Do Bones Found on Colorado Mountain Belong to Woman in Love Triangle Cold Case?
Beverly England was last seen alive on June 12, 1980.
A set of bones found in the foothills of a Colorado mountain, which are believed to be those of a woman missing since 1980, may help explain how the mother of two, believed to be involved in a love triangle, was killed.
Forensic paleontologists, FBI specialists and members of the Chaffee County Sheriff’s Office and Salida Police department ascended Mount Shavano last week in search of Beverly England, who had last been seen alive on June 12, 1980. The search took place between C.R. 250 and Washout Road.
“The operation lasted five days and it proved to be very successful in that numerous human remains, believed to be that of Beverly England, along with several items believed to be associated with her death, were recovered and collected as evidence,” Chaffee Sheriff John Spezze said in a statement.
Several of the remains recovered appeared to be damaged, which Spezze said could reveal was caused her death.
England was 32 when she disappeared.
Many law enforcement officials believed England was involved in a love triangle at the time of her disappearance, according to reports.
England had dropped her two young children off at a fellow member of the Temple Baptist Church so she could meet with the pregnant wife of the man with whom she was believed to be having an affair, Leonard Post, then-police chief of the Salida Police Department, told the Denver Post.
England parked several hundred feet from the Arkansas River, which was reportedly flowing above flood levels.

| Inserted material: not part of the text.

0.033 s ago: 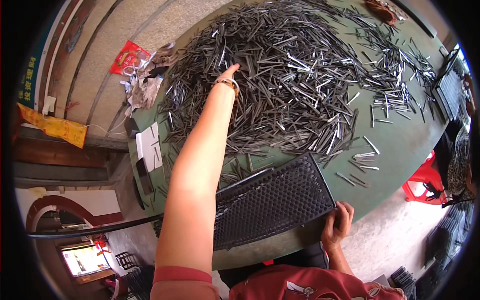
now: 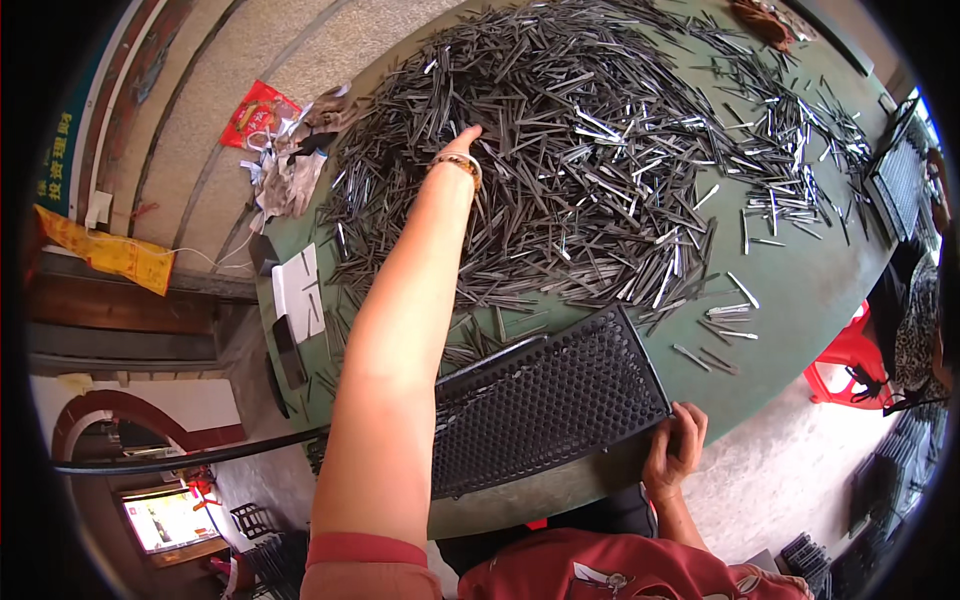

She left her shoes and purse in her car, but England was never seen alive again.
After England was reported missing, police attempted to speak with the woman, who allegedly appeared to have suffered injuries and declined to talk with cops, the Post reported. Instead, she requested legal counsel.
In 1992, a set of human bones connected to England were discovered on Mount Shavano, but were originally misidentified as being from pioneers.
When the remains were properly identified as England in 2015, the woman she was supposedly meeting allegedly told police they had gotten into a “pushing match,” FOX31 reported.
The woman told cops England had picked up a broken bottle and cut her on the leg, so she ran away.
The human remains recovered last week have been sent to the pathology department at the University of North Texas to be analyzed for identification.